With the surface hardened, I rebuilt WordPress core files through WP Toolkit to replace the tampered index.php and clear the injected files from core directories. The suspicious plugin directories that WP-CLI didn’t recognise came out next, along with the site-compat-layer must-use plugin. The 2 file manager plugins went too, along with a couple of others that had no clear purpose — one of them was explicitly blocking auto-updates, which on a neglected site is its own kind of red flag. I finished with a pass through wp-content/uploads checking for executable PHP files (a common hiding spot) and a final state verification through WP Toolkit.

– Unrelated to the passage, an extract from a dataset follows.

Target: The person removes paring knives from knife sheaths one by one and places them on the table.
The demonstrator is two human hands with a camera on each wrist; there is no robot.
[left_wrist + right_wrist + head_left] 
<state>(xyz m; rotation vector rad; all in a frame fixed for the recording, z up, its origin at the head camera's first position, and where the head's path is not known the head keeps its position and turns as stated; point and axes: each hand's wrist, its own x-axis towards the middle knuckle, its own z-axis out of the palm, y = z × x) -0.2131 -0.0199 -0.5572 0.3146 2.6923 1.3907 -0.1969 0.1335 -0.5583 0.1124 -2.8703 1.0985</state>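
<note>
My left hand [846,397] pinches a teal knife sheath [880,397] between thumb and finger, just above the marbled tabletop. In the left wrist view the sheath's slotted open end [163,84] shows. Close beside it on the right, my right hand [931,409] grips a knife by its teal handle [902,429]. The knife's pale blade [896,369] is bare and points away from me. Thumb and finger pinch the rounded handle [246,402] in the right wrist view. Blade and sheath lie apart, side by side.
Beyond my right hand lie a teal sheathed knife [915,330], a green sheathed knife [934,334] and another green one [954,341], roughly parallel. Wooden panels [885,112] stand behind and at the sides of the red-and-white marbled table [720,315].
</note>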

I didn’t come away with a clean bill of health from a forensic standpoint. For a site at this priority level, the practical call was to clean the obvious indicators, harden the surface, and monitor traffic over the next 2 weeks. A full forensic audit would be appropriate for a higher-value asset.
What I still don’t know #
The exact entry point wasn’t conclusively identified. The site had been neglected for a while, and neglect creates a wide attack surface: outdated plugins, no 2FA on the admin account, file manager plugins sitting active for who knows how long. The file managers are probably where I’d start if I had to guess, but I can’t confirm it.
I also can’t rule out that the attacker had access longer than the current evidence suggests. The .htaccess approach — disguising a restriction as defensive while allowlisting your own backdoors — is not something someone sets up in a hurry. It implies time and intent. How long those files were sitting there functional before cleanup is unknown, and on a site nobody was watching closely, the honest answer is: it could have been a long time.
The practical lessons #
The Plesk traffic column is a legitimate security signal. I don’t check it often enough, and I suspect most people don’t. Comparing origin bandwidth against analytics on a regular cadence — even roughly, even quarterly — would have surfaced this sooner. The gap between 7 GB served and near-zero analytics sessions is hard to miss once you’re looking at both numbers together.
Neglected sites are still part of your attack surface. This site had low legitimate traffic, so it had low perceived value, so it got low maintenance attention. But from the attacker’s perspective, a neglected WordPress install on a shared host is exactly what you want: low scrutiny, existing infrastructure, and a potential pivot point to other domains on the same server. Low traffic does not mean low risk.
File manager plugins should not be left active on production WordPress installs. I know this, and we still had 2 active ones. They’re convenient for developers doing ad-hoc work who don’t want to open SFTP, but that convenience has a real cost. Disable them when not in active use, at minimum.
The fake-defensive .htaccess pattern is worth knowing. If I’d just seen PHP restrictions and moved on, I would have missed the allowlist entirely. Whenever you see security-looking rules in a compromised install, read them fully before assuming they’re yours.
The follow-up list for this site is straightforward: 2FA on the admin account, DISALLOW_FILE_EDIT in wp-config.php, Cloudflare WAF rules covering wp-login.php and xmlrpc.php, and a check of other low-traffic WordPress installs on the same server for similar symptoms. That last item is probably where I’ll find the next problem.